TEL AVIV — Hundreds of air warriors and technicians from Israel, the US, Greece and Poland concluded here Thursday a two-week drill designed to hone the type of joint planning, targeting and coordinated command-and-control demanded by coalitions operating in complex Mideast theaters.
Blue Flag 2015 was the second and by far most extensive biannual drill hosted by the Israel Air Force (IAF) and monitored by officers and attaches from 34 countries, including Austria, Britain, Canada and France.
It involved dozens of F-15 and F-16 fighters flying nearly 250 sorties over much of the country in scenarios that simulated air to air-battles and attacks on fixed and moving targets amid threats from surface-to-air missile batteries and shoulder-fired missiles.

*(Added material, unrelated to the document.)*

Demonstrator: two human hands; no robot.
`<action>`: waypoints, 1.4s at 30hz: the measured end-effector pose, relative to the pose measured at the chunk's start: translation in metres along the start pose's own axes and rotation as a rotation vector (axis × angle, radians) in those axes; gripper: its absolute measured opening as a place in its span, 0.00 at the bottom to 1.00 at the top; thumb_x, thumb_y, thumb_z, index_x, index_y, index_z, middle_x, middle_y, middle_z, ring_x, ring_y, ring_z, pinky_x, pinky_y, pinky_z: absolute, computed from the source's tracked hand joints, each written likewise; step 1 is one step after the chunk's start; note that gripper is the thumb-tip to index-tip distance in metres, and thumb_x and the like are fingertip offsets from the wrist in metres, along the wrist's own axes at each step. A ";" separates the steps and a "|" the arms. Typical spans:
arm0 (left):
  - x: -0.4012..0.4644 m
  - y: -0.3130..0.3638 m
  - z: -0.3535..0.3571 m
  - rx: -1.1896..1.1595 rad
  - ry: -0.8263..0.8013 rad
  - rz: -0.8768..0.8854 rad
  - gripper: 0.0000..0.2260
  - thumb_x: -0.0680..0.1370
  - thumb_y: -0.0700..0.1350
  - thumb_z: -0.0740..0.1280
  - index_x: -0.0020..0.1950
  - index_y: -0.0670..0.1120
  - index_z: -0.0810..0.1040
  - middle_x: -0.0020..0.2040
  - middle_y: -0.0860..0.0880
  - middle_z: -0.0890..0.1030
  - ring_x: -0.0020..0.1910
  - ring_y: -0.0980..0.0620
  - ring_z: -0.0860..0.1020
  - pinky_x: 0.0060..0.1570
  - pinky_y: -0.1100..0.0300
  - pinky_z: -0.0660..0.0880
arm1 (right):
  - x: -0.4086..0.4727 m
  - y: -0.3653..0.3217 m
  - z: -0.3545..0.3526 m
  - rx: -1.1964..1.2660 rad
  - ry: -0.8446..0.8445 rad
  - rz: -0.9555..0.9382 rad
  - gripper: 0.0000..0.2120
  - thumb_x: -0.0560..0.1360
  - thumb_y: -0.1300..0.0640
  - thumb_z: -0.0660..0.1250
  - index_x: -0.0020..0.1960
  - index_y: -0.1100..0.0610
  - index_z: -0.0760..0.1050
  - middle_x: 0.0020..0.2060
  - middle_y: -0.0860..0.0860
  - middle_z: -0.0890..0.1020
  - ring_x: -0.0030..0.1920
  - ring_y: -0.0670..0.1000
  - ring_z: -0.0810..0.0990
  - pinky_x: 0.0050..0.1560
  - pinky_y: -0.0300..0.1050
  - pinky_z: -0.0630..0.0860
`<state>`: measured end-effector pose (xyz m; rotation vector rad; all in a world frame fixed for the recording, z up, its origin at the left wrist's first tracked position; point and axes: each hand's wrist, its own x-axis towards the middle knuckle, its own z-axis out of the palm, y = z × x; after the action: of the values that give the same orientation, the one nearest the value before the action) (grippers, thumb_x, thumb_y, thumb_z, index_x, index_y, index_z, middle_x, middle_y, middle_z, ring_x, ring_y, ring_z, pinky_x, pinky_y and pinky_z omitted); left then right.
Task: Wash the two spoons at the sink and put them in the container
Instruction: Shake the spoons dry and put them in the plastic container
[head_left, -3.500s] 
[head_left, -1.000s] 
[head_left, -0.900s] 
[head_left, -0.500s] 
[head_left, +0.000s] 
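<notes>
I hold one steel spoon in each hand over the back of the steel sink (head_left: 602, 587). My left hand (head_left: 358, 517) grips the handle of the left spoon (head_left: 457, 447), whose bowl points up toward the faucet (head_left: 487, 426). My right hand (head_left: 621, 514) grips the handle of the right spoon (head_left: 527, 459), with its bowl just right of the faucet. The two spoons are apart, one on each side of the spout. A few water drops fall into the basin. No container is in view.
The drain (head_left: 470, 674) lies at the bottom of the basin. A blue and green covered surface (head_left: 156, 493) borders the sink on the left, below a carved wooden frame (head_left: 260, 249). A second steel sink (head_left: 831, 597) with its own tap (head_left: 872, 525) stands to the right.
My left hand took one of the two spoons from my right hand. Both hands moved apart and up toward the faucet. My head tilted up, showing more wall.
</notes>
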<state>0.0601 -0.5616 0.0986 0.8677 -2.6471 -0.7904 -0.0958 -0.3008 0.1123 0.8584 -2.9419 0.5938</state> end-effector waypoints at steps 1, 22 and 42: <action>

Day and night flights took place in harsh autumn storms, where participants practiced aerial refueling and complicated bomb damage assessment under unusually challenging conditions.
IAF Capt. Gil, head of the service's international exercises branch, said Blue Flag took eight months to plan, and involved direct input by all participating nations. "We met with all the countries, asked them what are their operational challenges back home, what their needs are, and what capabilities they could bring to the table."
"We started with familiarization flights of Israeli airspace, followed by warmup for more elaborate exercises," said Gil, whose last name was withheld for security reasons.
"By the second week, it was much more challenging missions that required cooperation and coordination not only in flight, but throughout the entire cycle, from planning the mission, executing it, debriefing it and knowing how they did."
Blue Flag 2015 was the biggest aerial exercise in the history of the IAF in which multiple foreign forces took part and practiced coalition flying in extreme scenarios.
Photo Credit: Israeli Air Force
The IAF officer noted that unlike most multinational exercises, "which are very rigid; it's their way or the highway," the IAF put great emphasis on customizing the drill to participant needs. "We put great emphasis on planning together, briefing together and how to learn from one another," he said.
"This exercise, now looking back over the past two weeks, we can say we put our money where our mouth is," said Gil. "We utilized all the airspace that the IAF could offer. We provided state of the art enemy simulations, debriefing technologies … and coalition-based scenarios where all the planning and flying was done together."
Enemy air power was provided by the IAF's Red Team Flying Dragon squadron to reinforce unity and interoperability among participating nations. "At no point in the exercise did we fly against each other," said Gil.
The IAF officer said he was not authorized to discuss costs of the drill, or cost-sharing arrangements worked out among participating nations. "We have non-disclosure agreements with participating countries," he told Defense News.
"This was a very unique exercise in a very important part of the world," Lt. Col. John Straton, commander of an F-15 squadron from US Air Forces Europe, told the IAF website.
The next Blue Flag will be held in 2017.